I recently found this implementation for widening a stereo signal by Michael Gruhn.


I've implemented this myself as follows:

void Voice::WidenTheStereoImage( double *a_dInputBufferLeft, double *a_dInputBufferRight, double *a_dOutputBufferLeft, double *a_dOutputBufferRight size_t a_zBufferSize, double a_dWidth){
double dTemp = 1/(1.0 + a_dWidth);
double dCoefficientM = 1.0 * dTemp;
double dCoefficientS = a_dWidth * 0.5;
double dValueM = 0.0;
double dValueS = 0.0;

for(size_t i = 0; i < a_zBufferSize; i++)
    dValueM = (a_dInputBufferLeft[i] + a_dInputBufferRight[i]) * dCoefficientM;
    dValueS = (a_dInputBufferRight[i] - a_dInputBufferLeft[i]) * dCoefficientS;

    a_dOutputBufferLeft[i] = dValueM - dValueS;
    a_dOutputBufferRight[i] = dValueM + dValueS;


When I apply this function to any signal I get nothing resembling a widened stereo version of the input. I've tried applying values from 1 to 4 as the Width and it just sounds distorted.

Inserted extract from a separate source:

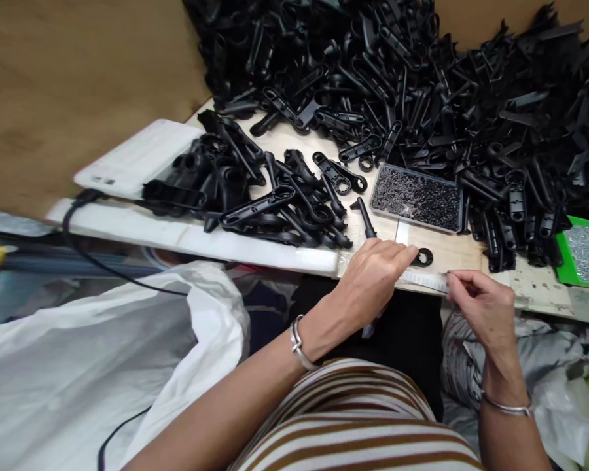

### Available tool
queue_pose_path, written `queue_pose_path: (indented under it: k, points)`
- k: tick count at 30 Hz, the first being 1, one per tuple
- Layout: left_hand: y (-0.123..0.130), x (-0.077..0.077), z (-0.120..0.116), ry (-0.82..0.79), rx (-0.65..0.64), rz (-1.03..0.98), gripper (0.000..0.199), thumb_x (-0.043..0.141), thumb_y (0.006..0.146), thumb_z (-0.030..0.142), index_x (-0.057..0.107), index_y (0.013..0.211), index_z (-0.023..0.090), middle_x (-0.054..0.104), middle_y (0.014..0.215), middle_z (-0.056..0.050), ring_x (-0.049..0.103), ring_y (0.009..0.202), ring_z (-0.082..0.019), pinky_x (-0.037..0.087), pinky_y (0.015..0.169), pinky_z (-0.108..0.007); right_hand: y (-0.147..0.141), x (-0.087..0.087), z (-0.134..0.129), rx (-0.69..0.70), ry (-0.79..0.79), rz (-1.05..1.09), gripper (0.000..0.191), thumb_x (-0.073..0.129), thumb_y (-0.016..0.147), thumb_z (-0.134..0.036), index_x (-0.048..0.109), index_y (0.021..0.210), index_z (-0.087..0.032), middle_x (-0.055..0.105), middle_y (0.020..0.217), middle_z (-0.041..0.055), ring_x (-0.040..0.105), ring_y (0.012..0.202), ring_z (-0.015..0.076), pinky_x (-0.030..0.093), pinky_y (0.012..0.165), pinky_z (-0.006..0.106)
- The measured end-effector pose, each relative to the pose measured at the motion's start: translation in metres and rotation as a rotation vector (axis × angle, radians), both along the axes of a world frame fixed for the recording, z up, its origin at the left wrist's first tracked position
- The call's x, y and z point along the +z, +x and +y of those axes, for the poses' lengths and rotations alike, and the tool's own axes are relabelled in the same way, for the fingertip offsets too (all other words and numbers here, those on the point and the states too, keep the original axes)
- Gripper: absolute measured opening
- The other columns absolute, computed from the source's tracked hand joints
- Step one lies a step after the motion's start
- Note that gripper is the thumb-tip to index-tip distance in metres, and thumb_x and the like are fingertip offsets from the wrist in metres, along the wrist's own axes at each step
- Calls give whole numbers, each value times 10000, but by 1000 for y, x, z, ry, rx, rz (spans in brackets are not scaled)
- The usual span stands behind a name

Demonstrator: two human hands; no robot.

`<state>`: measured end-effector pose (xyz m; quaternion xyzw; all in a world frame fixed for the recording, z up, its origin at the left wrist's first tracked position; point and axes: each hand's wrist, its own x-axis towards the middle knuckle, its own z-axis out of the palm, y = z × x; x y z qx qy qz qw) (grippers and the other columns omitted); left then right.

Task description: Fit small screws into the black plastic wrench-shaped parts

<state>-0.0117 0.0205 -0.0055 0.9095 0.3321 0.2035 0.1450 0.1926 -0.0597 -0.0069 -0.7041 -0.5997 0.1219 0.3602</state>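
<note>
At the table's front edge, my left hand [375,278] is closed over a black plastic part; only its ring-shaped end [423,258] sticks out past my fingers. My right hand [485,304] is just to the right, thumb and forefinger pinched together. Whatever is in that pinch is too small to make out. Between the hands, a white strip with faint marks [425,281] lies along the edge. A clear box of tiny dark pieces [416,198] sits beyond my hands. Beside it lies a single black part [366,218].
Black plastic parts [319,78] are heaped across the back. A smaller pile [285,203] lies on the left, near a white flat device [137,157]. At right is a green tray [567,258] of small silvery pieces. A white sack [216,314] and black cable [112,271] are below left.
</note>
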Motion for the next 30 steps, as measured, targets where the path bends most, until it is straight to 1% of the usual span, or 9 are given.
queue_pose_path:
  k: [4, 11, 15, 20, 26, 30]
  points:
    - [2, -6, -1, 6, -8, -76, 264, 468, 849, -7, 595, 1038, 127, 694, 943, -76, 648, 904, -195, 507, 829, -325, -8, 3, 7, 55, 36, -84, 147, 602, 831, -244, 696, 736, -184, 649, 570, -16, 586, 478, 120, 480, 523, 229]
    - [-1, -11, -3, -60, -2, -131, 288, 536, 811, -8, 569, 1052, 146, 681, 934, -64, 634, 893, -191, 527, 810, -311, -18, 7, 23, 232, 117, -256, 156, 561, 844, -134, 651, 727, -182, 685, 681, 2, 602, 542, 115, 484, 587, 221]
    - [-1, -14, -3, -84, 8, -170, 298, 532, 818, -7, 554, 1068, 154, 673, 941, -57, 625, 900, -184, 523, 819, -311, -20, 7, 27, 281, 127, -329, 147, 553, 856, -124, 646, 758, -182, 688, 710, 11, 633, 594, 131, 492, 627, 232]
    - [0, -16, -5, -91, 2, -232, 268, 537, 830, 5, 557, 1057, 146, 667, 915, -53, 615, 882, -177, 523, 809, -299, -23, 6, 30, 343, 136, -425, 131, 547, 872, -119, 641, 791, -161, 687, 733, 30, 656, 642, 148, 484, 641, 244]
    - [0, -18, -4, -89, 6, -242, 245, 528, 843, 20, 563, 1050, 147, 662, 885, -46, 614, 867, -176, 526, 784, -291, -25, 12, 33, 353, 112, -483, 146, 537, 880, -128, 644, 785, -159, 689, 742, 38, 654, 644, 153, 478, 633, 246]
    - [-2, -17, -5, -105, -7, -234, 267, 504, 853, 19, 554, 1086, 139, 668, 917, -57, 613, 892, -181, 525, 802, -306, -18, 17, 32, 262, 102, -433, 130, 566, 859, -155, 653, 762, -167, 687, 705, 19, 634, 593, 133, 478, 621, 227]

I'm wondering if this code example is only part of the implementation. I can't see how one side of the signal is delayed in the above which seems (to me) to be a critical element of stereo widening?

Also I would think that the output of this signal would be required to be mixed with the original input? Are these correct assumptions?

Can someone explain what this code is doing and what I must do to get a stereo widening effect from it?

  • $\begingroup$ Have you read the code snippet and tried to understand what it does? It's simple enough $\endgroup$ – Jazzmaniac Aug 6 '16 at 10:16

This code is splitting a stereo signal with left and right components into a stereo signal with mid and side components, scaling the mid and side components and converting back to left and right components.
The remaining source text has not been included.